Article Detail Page

Author

by Evan Selinger

Apr 08, 2012

Sign Up To Our Newsletter For Exclusive Research And Analysis

A step-by-step guide in designing knowledge-driven models using Bayesian theorem.

In case you don’t have data but there is expert’s knowledge. A starters guide to convert knowledge into computer-aided models.

Data is the fuel for models but you may have witnessed situations where there is no data but solely a domain expert that can very well describe or even predict “the situation” given the circumstances. I will summarize the concepts of knowledge-driven models in terms of Bayesian probabilistic, followed by a hands-on tutorial to demonstrate the steps of converting an expert’s knowledge into a Bayesian model with the goal to make inferences. I will use the Sprinkler system to conceptually explain the steps in the process: from knowledge to model. I will end with a discussion about the challenges of complex knowledge-driven models, and the systematic errors that can occur due to questioning and extracting knowledge. All examples are created using the python library bnlearn.

Can we get expert’s knowledge into models?

When we talk about knowledge, it is not solely descriptive knowledge such as facts. Knowledge is also a familiarity, awareness, or understanding of someone or something, procedural knowledge (skills), or acquaintance knowledge [1].

Whatever knowledge you have, or want to use, it needs to be presented in a computer interpretable manner if you want to build a computer aided knowledge model.

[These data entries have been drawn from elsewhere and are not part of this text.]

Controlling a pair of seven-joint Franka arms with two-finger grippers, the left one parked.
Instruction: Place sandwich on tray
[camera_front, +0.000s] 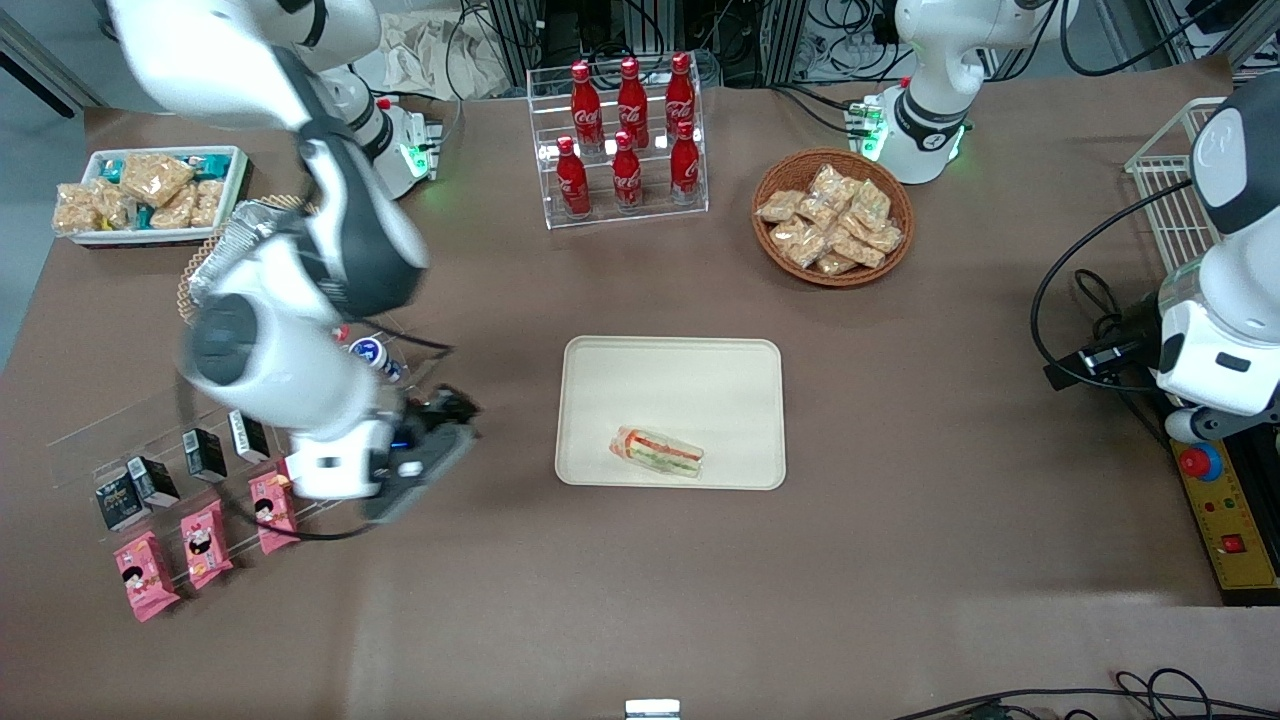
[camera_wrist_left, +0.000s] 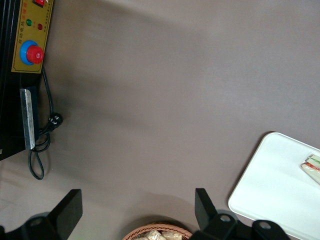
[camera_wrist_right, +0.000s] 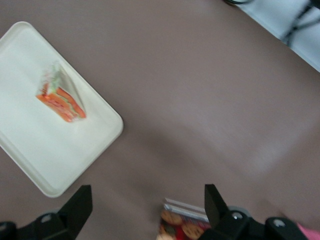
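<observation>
The wrapped wedge sandwich (camera_front: 657, 451) lies on the cream tray (camera_front: 670, 372), in the part of the tray nearest the front camera. It also shows in the right wrist view (camera_wrist_right: 60, 95) on the tray (camera_wrist_right: 30, 150), and in the left wrist view (camera_wrist_left: 312, 167) on the tray (camera_wrist_left: 272, 185). My right gripper (camera_front: 425, 475) hangs above the brown table, off the tray toward the working arm's end, beside the pink snack packs. In its wrist view the gripper (camera_wrist_right: 147, 207) is open wide and empty, well away from the sandwich.
A clear rack of red cola bottles (camera_front: 625, 130) and a wicker basket of snack packs (camera_front: 832, 215) stand farther from the front camera than the tray. A white bin of snack packs (camera_front: 150, 195), pink packs (camera_front: 205, 540) and small dark cartons (camera_front: 165, 480) lie at the working arm's end.
</observation>
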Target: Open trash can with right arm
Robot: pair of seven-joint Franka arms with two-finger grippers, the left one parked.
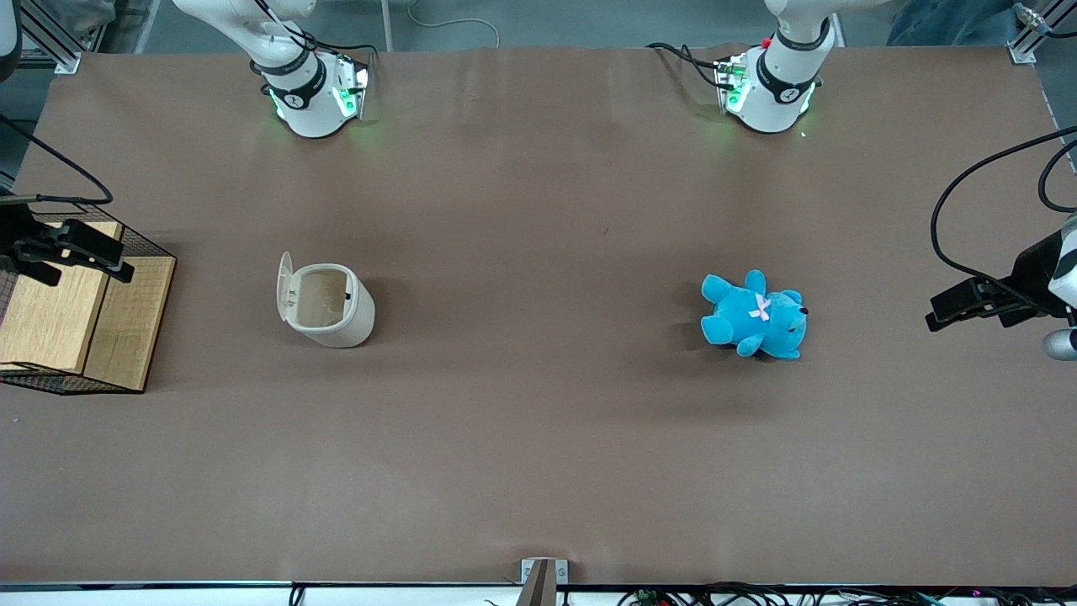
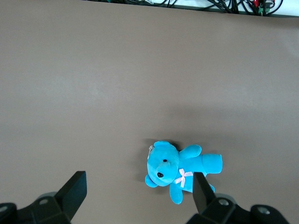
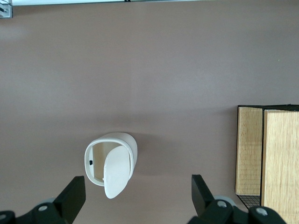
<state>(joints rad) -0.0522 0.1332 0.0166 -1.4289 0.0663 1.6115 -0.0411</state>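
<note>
The cream-white trash can (image 1: 336,324) stands on the brown table, and its flip lid (image 1: 284,288) is raised upright so the tan inside shows. It also shows in the right wrist view (image 3: 126,142), with the lid (image 3: 115,172) swung up over the opening. My right gripper (image 1: 118,257) hangs above the wire-mesh basket toward the working arm's end of the table, well apart from the can. Its fingers stand wide apart and hold nothing (image 3: 137,189).
A wire-mesh basket (image 1: 50,383) with wooden blocks (image 1: 59,307) sits under the gripper; the blocks also show in the right wrist view (image 3: 280,158). A blue plush bear (image 1: 753,316) lies toward the parked arm's end and shows in the left wrist view (image 2: 180,170).
</note>
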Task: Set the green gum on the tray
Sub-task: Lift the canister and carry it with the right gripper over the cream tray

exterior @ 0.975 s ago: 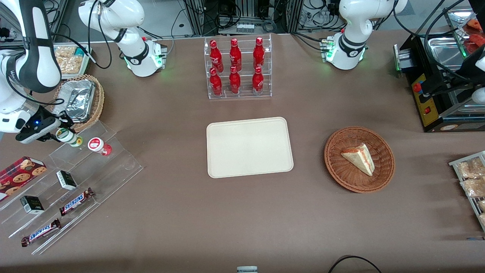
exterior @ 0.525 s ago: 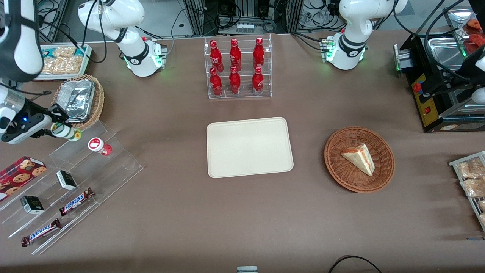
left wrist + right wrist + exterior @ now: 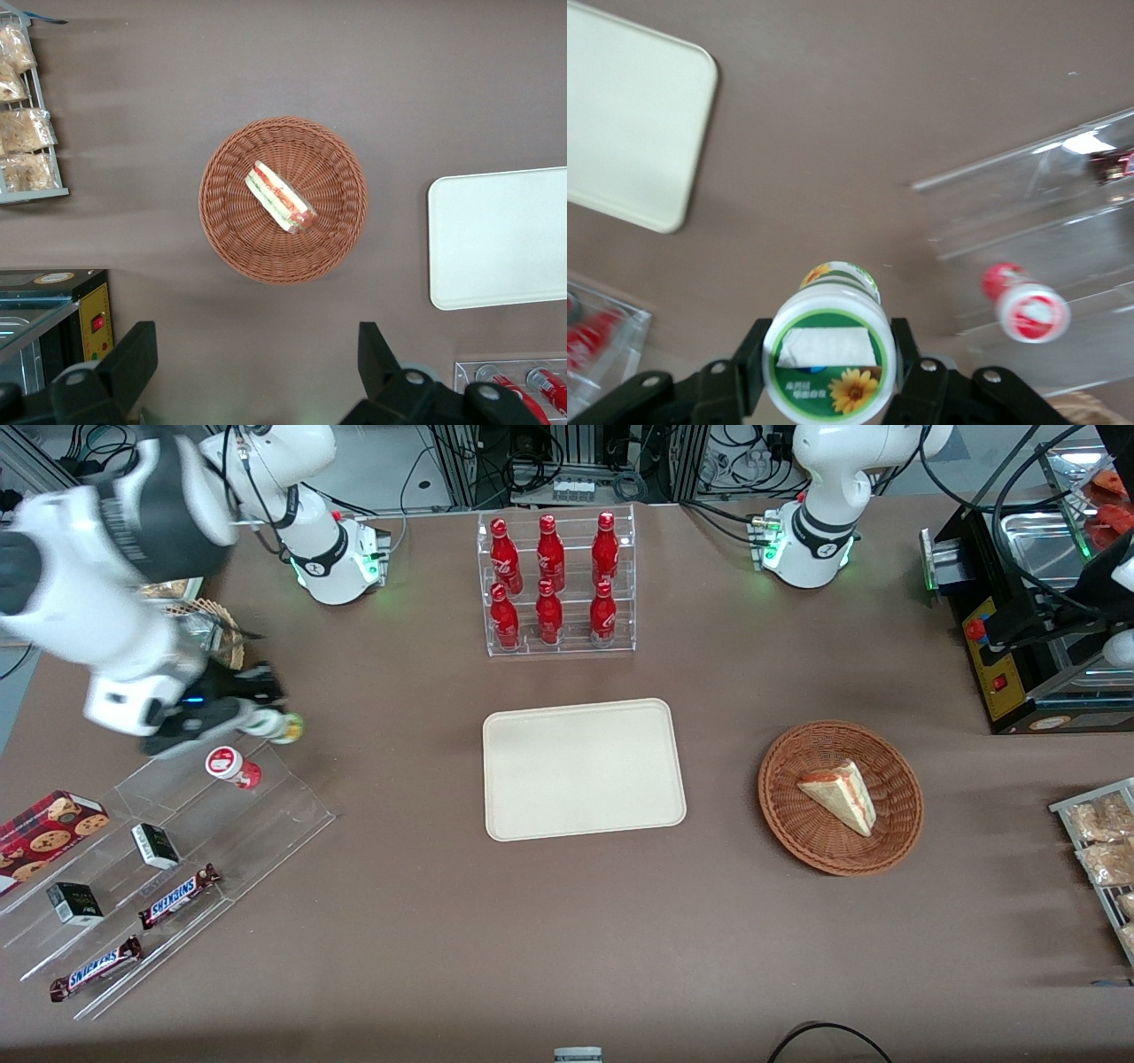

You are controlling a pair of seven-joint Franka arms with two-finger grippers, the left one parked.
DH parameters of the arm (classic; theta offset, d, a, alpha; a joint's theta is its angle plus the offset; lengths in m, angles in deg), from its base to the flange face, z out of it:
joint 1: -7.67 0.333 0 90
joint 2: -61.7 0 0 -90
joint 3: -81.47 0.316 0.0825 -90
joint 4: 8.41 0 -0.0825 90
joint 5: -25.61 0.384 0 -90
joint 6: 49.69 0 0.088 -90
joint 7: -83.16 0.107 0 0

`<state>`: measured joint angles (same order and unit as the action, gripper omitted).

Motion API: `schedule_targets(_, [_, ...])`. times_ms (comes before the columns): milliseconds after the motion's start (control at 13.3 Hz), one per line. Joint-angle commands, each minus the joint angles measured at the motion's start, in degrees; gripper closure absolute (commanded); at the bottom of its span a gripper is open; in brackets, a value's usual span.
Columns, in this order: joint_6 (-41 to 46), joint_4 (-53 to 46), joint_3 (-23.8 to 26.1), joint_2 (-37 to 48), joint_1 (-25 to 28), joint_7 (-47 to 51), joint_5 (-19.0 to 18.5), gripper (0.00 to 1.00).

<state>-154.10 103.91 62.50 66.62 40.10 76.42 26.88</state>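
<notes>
Right now your right arm's hand (image 3: 270,722) is clenching the small white cylindrical bottle of green gum (image 3: 830,351), its two black fingers (image 3: 911,367) pressing the sides just under the green-rimmed lid. The lid is showing a white patch and a yellow sunflower; the small writing there cannot be read. You are holding the bottle in the air above the brown counter (image 3: 567,921), beside the top step of the clear acrylic stepped stand (image 3: 168,850) and well apart from the large flat cream-beige tray (image 3: 583,769), which is lying nearer the counter's middle.

On that stand you are looking at one red-lidded white bottle (image 3: 232,766), two bars in brown wrappers reading SNICKERS (image 3: 177,895), and two small dark boxes (image 3: 155,845). A red cookie box (image 3: 44,828) is sitting beside the stand. Six red bottles (image 3: 549,580) are standing in a clear rack farther from the front camera than the tray. One round wicker basket (image 3: 895,779) is holding a single wedge sandwich (image 3: 840,794) toward the parked arm's end.
</notes>
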Motion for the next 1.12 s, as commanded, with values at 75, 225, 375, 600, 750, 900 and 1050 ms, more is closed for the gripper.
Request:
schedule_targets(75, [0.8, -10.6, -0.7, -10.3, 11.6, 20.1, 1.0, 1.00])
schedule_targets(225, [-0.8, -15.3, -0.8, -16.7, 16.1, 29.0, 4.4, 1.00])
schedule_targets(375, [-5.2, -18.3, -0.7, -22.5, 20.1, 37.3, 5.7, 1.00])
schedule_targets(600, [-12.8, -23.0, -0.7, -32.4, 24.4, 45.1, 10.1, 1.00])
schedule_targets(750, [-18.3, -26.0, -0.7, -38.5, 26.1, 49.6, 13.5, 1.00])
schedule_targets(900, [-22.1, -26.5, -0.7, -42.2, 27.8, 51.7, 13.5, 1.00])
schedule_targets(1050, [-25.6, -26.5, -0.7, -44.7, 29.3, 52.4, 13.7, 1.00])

This means that you need to design a system that is built on a sequence of process stages. Or in other words, a sequence goes from the output of the process into the input in the next process. Multiple simple sequences can then be combined into a complex system. We can represent such a system as a graph with nodes and edges. Each node corresponds to a variable and each edge represents conditional dependencies between pairs of variables. In this manner, we can define a model based on the expert’s knowledge, and the best way to do that is with Bayesian models. To answer the question, ‘Can we get experts knowledge into models?’ Well, it depends on how accurate you can represent the knowledge as a graph and how precise you can glue it together by probability theorem a.k.a. Bayesian graphical models. Still, there are some restrictions though.

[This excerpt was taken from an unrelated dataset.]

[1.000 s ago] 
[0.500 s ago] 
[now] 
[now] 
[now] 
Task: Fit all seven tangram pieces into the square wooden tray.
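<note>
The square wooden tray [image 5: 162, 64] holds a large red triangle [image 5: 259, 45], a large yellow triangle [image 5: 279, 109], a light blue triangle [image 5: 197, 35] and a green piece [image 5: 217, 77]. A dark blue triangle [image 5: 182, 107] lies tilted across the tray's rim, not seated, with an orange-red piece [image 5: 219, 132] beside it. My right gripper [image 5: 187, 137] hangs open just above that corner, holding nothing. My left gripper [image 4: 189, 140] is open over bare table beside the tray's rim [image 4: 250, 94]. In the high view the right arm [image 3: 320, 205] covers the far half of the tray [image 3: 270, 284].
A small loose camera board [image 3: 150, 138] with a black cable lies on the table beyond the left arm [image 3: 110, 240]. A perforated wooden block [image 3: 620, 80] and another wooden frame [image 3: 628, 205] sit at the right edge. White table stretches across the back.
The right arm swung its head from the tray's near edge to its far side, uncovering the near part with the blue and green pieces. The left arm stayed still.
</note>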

Bayesian graphical models are ideal to create knowledge-driven models.

The use of machine learning techniques has become a standard toolkit to obtain useful insights and make predictions in many domains. However, many of the models are data-driven, which means that data is required to learn a model. Incorporating expert’s knowledge in data-driven models is not possible or straightforward to do. However, a branch of machine learning is Bayesian graphical models (a.k.a. Bayesian networks, Bayesian belief networks, Bayes Net, causal probabilistic networks, and Influence diagrams), which can be used to incorporate experts knowledge into models and make inferences. See below some bullet points with the advantages of Bayesian graphical models, which I will stress throughout this article.

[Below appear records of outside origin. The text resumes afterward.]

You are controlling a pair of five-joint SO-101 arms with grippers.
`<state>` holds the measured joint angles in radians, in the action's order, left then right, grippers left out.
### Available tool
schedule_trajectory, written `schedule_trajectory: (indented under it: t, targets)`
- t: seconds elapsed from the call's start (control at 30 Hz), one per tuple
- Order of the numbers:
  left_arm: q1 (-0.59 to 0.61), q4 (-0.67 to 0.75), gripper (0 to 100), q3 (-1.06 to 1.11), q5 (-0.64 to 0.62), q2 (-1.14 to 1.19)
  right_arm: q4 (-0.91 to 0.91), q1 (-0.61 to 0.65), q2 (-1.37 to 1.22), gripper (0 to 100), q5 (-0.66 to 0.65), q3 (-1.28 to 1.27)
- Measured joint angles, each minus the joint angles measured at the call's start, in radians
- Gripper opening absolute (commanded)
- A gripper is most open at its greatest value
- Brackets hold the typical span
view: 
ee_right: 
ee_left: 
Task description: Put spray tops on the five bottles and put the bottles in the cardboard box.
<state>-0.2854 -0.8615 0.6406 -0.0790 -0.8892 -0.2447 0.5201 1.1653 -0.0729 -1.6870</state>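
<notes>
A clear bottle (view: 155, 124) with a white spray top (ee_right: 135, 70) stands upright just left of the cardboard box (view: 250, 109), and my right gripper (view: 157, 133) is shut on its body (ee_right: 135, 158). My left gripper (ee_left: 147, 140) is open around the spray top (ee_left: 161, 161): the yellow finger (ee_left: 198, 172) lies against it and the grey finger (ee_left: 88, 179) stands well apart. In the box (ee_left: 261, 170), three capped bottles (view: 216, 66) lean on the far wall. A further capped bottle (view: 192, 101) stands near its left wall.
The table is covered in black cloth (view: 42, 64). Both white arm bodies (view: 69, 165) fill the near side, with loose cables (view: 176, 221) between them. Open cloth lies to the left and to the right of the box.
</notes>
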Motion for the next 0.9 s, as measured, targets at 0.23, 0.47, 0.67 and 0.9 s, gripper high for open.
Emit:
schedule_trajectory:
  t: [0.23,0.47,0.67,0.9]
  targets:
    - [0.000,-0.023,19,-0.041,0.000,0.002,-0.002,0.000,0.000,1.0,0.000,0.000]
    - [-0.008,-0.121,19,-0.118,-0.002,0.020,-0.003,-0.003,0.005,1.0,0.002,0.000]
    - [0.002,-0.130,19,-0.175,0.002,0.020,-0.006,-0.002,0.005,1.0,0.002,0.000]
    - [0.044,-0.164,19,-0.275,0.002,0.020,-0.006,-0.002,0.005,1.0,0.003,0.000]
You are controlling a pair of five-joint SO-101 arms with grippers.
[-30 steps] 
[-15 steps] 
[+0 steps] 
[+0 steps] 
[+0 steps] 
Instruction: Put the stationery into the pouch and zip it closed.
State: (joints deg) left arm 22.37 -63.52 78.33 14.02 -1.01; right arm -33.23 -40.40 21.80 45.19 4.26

The possibility to incorporate domain/expert knowledge in a graph.
It has a notion of modularity.
A complex system is built by combining simpler parts.
Graph theory provides intuitively highly interacting sets of variables.
Probability theory provides the glue to combine the parts.

To make Bayesian graphical models, you need two ingredients: 1. Directed Acyclic Graphs (DAG) and 2. Conditional Probabilistic Tables (CPTs). Only together it can form a representation of the expert’s knowledge.

Part 1: Bayesian Graphs are Directed Acyclic Graphs (DAG)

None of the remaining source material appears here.